• _Required action_:
Could you copy out all of the entries exactly?
------ Material for this exercise
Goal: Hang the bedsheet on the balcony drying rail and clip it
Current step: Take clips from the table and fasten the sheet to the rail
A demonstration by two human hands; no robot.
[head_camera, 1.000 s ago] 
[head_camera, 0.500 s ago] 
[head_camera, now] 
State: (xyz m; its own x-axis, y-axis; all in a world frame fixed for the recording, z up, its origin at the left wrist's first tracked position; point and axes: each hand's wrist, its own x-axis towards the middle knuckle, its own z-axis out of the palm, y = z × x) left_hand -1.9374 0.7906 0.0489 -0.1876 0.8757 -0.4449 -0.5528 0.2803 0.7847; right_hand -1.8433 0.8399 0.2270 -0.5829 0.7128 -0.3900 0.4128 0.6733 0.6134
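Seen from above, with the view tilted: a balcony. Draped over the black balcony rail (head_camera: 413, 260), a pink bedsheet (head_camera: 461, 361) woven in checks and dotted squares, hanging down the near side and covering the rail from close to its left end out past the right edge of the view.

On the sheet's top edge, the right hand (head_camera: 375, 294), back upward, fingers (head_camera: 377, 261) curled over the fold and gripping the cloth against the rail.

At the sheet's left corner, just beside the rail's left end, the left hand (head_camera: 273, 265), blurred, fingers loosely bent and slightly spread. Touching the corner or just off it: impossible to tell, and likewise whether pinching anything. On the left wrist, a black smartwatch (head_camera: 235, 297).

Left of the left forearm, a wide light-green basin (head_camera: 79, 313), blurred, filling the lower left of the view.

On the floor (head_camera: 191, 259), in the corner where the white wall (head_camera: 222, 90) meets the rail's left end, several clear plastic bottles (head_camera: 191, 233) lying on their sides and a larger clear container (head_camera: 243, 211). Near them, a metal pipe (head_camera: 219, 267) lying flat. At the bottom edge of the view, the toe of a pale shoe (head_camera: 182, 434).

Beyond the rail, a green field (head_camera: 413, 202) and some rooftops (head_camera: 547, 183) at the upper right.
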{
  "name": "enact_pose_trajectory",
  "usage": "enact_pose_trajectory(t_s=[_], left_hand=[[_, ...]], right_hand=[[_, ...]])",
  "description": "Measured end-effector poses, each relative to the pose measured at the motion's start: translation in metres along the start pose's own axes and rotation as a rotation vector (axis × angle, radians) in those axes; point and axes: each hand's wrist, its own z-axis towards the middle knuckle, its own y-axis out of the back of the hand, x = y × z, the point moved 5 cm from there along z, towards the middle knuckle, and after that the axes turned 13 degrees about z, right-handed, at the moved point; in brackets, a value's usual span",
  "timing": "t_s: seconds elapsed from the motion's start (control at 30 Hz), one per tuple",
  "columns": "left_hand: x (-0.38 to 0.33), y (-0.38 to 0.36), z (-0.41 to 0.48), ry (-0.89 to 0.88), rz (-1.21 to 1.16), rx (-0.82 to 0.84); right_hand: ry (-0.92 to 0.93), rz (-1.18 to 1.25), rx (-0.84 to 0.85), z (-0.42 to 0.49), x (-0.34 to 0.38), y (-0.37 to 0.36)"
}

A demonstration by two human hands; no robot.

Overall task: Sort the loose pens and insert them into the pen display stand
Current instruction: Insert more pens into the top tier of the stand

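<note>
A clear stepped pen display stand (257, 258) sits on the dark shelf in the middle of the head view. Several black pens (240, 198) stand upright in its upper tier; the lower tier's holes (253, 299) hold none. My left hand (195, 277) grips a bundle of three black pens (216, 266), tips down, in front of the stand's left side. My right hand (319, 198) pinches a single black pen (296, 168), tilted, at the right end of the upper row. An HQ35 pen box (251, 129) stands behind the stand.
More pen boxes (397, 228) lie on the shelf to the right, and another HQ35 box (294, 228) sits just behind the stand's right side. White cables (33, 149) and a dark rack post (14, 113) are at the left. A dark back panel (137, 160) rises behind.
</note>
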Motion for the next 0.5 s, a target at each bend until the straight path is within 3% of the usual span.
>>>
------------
• _The completed task_:
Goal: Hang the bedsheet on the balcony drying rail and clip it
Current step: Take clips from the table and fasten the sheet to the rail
A demonstration by two human hands; no robot.
[head_camera, 1.000 s ago] 
[head_camera, 0.500 s ago] 
[head_camera, now] 
State: (xyz m; its own x-axis, y-axis; all in a world frame fixed for the recording, z up, its origin at the left wrist's first tracked position; point and axes: each hand's wrist, its own x-axis towards the middle knuckle, its own z-axis out of the palm, y = z × x) left_hand -1.9374 0.7906 0.0489 -0.1876 0.8757 -0.4449 -0.5528 0.2803 0.7847; right_hand -1.8433 0.8399 0.2270 -0.5829 0.7128 -0.3900 0.4128 0.6733 0.6134
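Seen from above, with the view tilted: a balcony. Draped over the black balcony rail (head_camera: 413, 260), a pink bedsheet (head_camera: 461, 361) woven in checks and dotted squares, hanging down the near side and covering the rail from close to its left end out past the right edge of the view.

On the sheet's top edge, the right hand (head_camera: 375, 294), back upward, fingers (head_camera: 377, 261) curled over the fold and gripping the cloth against the rail.

At the sheet's left corner, just beside the rail's left end, the left hand (head_camera: 273, 265), blurred, fingers loosely bent and slightly spread. Touching the corner or just off it: impossible to tell, and likewise whether pinching anything. On the left wrist, a black smartwatch (head_camera: 235, 297).

Left of the left forearm, a wide light-green basin (head_camera: 79, 313), blurred, filling the lower left of the view.

On the floor (head_camera: 191, 259), in the corner where the white wall (head_camera: 222, 90) meets the rail's left end, several clear plastic bottles (head_camera: 191, 233) lying on their sides and a larger clear container (head_camera: 243, 211). Near them, a metal pipe (head_camera: 219, 267) lying flat. At the bottom edge of the view, the toe of a pale shoe (head_camera: 182, 434).

Beyond the rail, a green field (head_camera: 413, 202) and some rooftops (head_camera: 547, 183) at the upper right.
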{
  "name": "enact_pose_trajectory",
  "usage": "enact_pose_trajectory(t_s=[_], left_hand=[[_, ...]], right_hand=[[_, ...]])",
  "description": "Measured end-effector poses, each relative to the pose measured at the motion's start: translation in metres along the start pose's own axes and rotation as a rotation vector (axis × angle, radians) in those axes; point and axes: each hand's wrist, its own z-axis towards the middle knuckle, its own y-axis out of the back of the hand, x = y × z, the point moved 5 cm from there along z, towards the middle knuckle, and after that the axes turned 13 degrees about z, right-handed, at the moved point; in brackets, a value's usual span",
  "timing": "t_s: seconds elapsed from the motion's start (control at 30 Hz), one per tuple",
  "columns": "left_hand: x (-0.38 to 0.33), y (-0.38 to 0.36), z (-0.41 to 0.48), ry (-0.89 to 0.88), rz (-1.21 to 1.16), rx (-0.82 to 0.84); right_hand: ry (-0.92 to 0.93), rz (-1.18 to 1.25), rx (-0.84 to 0.85), z (-0.42 to 0.49), x (-0.34 to 0.38), y (-0.37 to 0.36)"
}

A demonstration by two human hands; no robot.

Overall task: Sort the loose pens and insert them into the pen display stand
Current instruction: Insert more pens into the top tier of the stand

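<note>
A clear stepped pen display stand (257, 258) sits on the dark shelf in the middle of the head view. Several black pens (240, 198) stand upright in its upper tier; the lower tier's holes (253, 299) hold none. My left hand (195, 277) grips a bundle of three black pens (216, 266), tips down, in front of the stand's left side. My right hand (319, 198) pinches a single black pen (296, 168), tilted, at the right end of the upper row. An HQ35 pen box (251, 129) stands behind the stand.
More pen boxes (397, 228) lie on the shelf to the right, and another HQ35 box (294, 228) sits just behind the stand's right side. White cables (33, 149) and a dark rack post (14, 113) are at the left. A dark back panel (137, 160) rises behind.
</note>
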Motion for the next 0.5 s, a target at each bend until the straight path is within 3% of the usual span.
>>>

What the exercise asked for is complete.